# Activity:
Copy out each line containing "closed" from the entries below.
───── Supplied records ─────
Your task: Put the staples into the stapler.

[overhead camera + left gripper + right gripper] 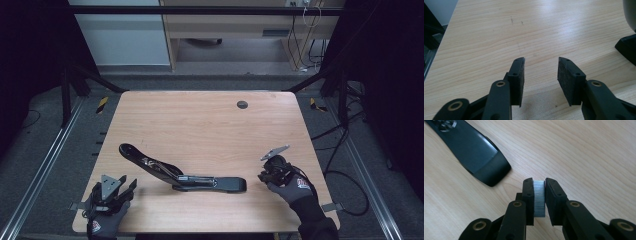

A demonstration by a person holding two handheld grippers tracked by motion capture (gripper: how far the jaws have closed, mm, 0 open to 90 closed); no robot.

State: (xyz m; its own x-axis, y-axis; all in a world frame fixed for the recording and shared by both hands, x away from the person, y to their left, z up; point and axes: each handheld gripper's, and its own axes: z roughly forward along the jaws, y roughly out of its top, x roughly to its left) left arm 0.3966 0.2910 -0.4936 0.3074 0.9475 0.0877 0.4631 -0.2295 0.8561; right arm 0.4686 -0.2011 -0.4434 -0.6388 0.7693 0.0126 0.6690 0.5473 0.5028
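Note:
A black stapler (pixel 182 176) lies swung open on the wooden table (pixel 200 125), its top arm raised toward the left and its base pointing right. My right gripper (pixel 261 176) hovers just right of the base end and is shut on a silver strip of staples (pixel 539 197), held upright between the pads of the right gripper (pixel 539 181). The stapler's rounded end (pixel 481 157) lies to the upper left in the right gripper view. My left gripper (pixel 131 186) rests near the front left corner, and the left gripper (pixel 541 65) stands open with nothing between its pads. A stapler part (pixel 627 47) shows at the right edge.
A round dark cable hole (pixel 242 104) sits at the table's far middle. Metal rails and cables (pixel 345 175) run along the floor on both sides. A cabinet and desk (pixel 225 30) stand beyond the far edge.

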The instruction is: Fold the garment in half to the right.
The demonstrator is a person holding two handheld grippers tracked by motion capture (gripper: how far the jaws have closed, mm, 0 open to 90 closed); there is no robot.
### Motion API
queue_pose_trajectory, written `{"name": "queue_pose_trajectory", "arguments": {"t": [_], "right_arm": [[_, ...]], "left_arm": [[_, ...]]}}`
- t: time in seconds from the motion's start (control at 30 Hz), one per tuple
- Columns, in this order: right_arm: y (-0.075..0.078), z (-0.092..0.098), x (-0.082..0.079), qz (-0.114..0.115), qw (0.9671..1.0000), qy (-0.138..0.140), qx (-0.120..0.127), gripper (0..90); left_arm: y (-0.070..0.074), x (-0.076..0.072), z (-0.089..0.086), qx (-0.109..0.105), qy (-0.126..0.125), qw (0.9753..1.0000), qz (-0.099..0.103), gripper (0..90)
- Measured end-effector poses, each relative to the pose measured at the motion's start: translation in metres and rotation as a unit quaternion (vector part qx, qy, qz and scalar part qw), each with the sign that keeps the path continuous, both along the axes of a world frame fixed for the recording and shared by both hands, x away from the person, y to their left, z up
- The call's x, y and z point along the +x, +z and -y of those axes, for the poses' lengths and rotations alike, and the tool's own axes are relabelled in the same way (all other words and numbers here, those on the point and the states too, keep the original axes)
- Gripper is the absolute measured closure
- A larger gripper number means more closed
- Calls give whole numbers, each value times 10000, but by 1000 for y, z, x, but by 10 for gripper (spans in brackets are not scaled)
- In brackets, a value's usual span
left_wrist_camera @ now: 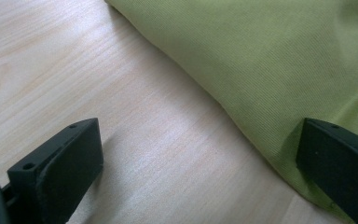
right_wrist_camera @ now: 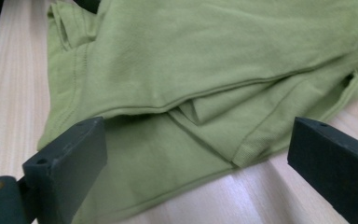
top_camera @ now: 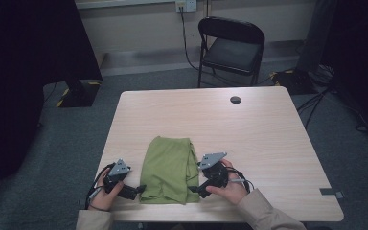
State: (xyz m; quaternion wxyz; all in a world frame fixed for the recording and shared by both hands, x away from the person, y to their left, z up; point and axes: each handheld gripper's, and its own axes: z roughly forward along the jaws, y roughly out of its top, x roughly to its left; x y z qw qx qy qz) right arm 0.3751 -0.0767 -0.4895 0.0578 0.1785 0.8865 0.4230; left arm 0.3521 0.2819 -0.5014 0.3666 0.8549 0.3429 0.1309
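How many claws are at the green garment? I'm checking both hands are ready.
2: the left claw at the green garment's near left corner, the right claw at its near right edge.

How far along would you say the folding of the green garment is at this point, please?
Done: the green shirt lies on the wooden table as a narrow folded rectangle, layers stacked at its right edge. In hand: the left claw and right claw sit open at its two near corners, gripping nothing. Left: probably closing on those corners and folding the near end away to halve it.
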Motion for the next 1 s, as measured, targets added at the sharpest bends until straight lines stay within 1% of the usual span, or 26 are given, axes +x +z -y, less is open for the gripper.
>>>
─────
# Your response:
A demonstration by a person holding two handheld grippers tracked by motion capture (gripper: how far the jaws have closed, mm, 0 open to 90 closed); no robot.
The demonstrator is a person holding two handheld grippers tracked by motion capture (gripper: how far the jaws have closed, mm, 0 open to 90 closed); there is no robot.
- A larger gripper number means more closed

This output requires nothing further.